MAURIZIO MOLINARI CORRISPONDENTE DA NEW YORK
Quando nel XVII secolo i viaggiatori europei tornano
dall’India raccontano storie di antiche società senza carne, dove
l’alimentazione è solo a base di frutta, vegetali e latte. Innescano così in
Occidente una crisi di coscienza che porta Thomas Tryon a creare a Londra un
club sul modello indù, raccogliendo un successo che lo induce a scrivere il
libro grazie al quale converte al vegetarianesimo Benjamin Franklin, uno dei
padri fondatori degli Stati Uniti d’America. È questa la genesi di un’abitudine
alimentare che il giovane storico dell’Università di Cambridge, Tristam Stuart,
racconta nel tomo
The Bloodless Revolution
(La rivoluzione senza
sangue) uscito nelle
librerie degli Stati Uniti per i tipi di W.W. Norton & Company. L’attenzione che
raccoglie nasce non solo dal dilagare delle abitudini vegetariane ma anche dalle
novità disseminate nelle 630 pagine.
Furono gli scritti di Franklin, assieme a quelli del filosofo Jean-Jacques
Rousseau, a far scaturire una generazione di vegetariani fra l’America e
l’Europa che ebbe molti e differenti volti: da John Zephaniah Holwell,
governatore britannico di Calcutta, che si definiva metà indù e metà cristiano a
luminari della medicina come George Cheyne che rafforzarono il vegetarianesimo
con motivazioni scientifiche sull’opportunità di seguire diete basate sul
consumo di «latte e semi». Cartesio, Rousseau, Voltaire e Shelley arrivarono per
strade diverse a porsi l’identica domanda sull’opportunità di mangiare carne
spingendosi fino a rileggere e reinterpretare l’Antico Testamento lì dove la
Genesi parlando del dominio dell’uomo sugli animali non fa esplicito riferimento
al dovere - e neanche alla possibilità - di consumarli.

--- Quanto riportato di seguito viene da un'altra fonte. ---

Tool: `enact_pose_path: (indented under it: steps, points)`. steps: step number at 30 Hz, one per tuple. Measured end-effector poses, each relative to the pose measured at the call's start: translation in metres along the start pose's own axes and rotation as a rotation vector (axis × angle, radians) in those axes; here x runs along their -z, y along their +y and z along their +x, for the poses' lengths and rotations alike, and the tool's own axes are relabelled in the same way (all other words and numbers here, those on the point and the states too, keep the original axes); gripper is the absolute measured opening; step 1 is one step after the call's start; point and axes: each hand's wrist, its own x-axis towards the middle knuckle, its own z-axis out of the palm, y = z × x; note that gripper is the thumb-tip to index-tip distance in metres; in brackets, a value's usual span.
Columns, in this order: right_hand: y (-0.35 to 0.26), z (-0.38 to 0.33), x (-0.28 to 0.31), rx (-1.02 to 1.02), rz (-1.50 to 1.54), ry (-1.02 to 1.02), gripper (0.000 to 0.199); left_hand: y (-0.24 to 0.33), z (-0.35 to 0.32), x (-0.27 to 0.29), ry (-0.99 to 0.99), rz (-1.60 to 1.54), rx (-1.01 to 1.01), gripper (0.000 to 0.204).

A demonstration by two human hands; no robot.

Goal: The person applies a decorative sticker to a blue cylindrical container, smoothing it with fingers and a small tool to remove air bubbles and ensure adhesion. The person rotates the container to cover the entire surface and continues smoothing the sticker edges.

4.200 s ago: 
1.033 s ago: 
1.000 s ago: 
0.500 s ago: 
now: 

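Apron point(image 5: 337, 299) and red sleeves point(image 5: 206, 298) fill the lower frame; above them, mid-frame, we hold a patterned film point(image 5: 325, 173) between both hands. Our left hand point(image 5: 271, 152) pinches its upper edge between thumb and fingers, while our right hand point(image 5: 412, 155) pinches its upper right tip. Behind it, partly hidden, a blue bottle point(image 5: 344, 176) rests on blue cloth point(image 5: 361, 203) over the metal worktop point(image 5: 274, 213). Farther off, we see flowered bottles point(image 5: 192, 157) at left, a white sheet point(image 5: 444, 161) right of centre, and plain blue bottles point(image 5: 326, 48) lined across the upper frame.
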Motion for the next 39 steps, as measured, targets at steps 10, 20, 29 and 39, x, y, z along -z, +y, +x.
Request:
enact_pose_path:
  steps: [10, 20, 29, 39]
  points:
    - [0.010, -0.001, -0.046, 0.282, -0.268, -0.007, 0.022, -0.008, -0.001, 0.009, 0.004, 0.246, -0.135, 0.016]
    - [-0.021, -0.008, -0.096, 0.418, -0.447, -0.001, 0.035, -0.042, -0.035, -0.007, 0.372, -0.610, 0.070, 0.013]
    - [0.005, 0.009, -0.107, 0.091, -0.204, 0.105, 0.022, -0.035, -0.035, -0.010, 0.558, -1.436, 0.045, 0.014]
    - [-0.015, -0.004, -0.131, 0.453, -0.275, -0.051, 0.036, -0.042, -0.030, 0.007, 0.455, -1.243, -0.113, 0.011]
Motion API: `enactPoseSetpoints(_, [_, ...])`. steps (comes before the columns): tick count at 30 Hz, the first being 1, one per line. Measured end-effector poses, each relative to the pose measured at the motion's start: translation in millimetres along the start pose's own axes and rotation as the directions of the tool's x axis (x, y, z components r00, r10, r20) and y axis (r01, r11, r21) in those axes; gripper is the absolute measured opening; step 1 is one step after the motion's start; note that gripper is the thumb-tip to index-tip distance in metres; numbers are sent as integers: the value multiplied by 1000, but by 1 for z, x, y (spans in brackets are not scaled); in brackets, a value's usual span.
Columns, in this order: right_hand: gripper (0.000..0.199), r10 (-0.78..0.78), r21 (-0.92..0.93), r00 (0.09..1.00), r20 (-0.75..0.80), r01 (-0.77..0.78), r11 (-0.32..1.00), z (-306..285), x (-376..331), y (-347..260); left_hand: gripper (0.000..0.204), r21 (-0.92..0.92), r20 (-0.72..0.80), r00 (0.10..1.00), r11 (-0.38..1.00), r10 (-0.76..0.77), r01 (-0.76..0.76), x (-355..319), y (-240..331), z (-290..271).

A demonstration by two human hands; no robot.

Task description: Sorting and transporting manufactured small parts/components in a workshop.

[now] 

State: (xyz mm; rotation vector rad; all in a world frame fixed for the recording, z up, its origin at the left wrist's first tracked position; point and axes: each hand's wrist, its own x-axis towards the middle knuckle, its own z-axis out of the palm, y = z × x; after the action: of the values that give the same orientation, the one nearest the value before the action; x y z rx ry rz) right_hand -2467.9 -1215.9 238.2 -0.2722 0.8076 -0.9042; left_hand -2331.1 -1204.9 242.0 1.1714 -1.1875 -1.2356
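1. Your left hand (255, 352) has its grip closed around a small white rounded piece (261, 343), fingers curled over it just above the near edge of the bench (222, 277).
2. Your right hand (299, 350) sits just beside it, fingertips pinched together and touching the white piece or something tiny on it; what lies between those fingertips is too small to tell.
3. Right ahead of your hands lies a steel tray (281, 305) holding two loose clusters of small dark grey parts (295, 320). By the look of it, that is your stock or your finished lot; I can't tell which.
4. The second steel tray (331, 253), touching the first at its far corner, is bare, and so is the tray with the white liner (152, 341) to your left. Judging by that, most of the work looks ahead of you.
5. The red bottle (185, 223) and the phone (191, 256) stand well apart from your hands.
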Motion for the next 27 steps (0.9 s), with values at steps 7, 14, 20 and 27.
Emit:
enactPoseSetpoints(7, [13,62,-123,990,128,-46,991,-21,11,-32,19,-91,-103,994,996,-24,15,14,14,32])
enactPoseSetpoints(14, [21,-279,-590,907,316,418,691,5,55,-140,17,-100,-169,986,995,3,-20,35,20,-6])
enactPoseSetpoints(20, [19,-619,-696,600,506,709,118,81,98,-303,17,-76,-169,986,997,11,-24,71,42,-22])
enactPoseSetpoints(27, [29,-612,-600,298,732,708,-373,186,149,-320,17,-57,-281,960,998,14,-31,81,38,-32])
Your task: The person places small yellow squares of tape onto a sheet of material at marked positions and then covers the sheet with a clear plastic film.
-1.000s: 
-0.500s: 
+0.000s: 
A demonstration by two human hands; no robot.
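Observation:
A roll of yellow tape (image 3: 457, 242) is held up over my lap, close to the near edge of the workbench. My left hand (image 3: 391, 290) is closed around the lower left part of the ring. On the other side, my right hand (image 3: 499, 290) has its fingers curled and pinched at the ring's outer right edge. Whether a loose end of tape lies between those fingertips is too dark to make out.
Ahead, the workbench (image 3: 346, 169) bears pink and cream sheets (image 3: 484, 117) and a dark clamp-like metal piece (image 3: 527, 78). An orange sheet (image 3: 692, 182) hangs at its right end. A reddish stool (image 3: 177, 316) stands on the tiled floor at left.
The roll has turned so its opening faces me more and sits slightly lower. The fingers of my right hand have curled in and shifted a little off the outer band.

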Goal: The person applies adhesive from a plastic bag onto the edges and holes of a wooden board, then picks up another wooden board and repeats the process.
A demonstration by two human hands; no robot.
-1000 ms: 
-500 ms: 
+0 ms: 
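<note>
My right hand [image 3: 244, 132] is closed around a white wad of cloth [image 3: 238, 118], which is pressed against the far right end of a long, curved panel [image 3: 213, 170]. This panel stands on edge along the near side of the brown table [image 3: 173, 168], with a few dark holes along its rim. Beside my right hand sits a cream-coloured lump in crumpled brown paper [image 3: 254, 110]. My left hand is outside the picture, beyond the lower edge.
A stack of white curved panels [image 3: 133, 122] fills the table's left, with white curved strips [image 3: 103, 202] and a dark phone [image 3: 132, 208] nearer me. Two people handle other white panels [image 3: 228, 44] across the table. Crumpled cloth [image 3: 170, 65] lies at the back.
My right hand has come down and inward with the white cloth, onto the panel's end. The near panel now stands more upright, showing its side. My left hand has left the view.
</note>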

Alla fine del XVIII secolo il vegetarianesimo era oramai apertamente sostenuto
da medici, filosofi, scrittori e politici. Fu quella la genesi di una
interazione fra cultura occidentale e induismo che avrebbe portato nel Novecento
ad essere vegetariani personaggi espressione di visioni della vita e del mondo
assai differenti come il precursore della contemporanea non-violenza Mahatma
Gandhi, l’artefice dell’Olocausto Adolf Hitler ed il romanziere russo Leo
Tolstoj. Diversi in tutto, Gandhi e Hitler rappresentano due visioni opposte
della convergenza fra politica ed ecologia.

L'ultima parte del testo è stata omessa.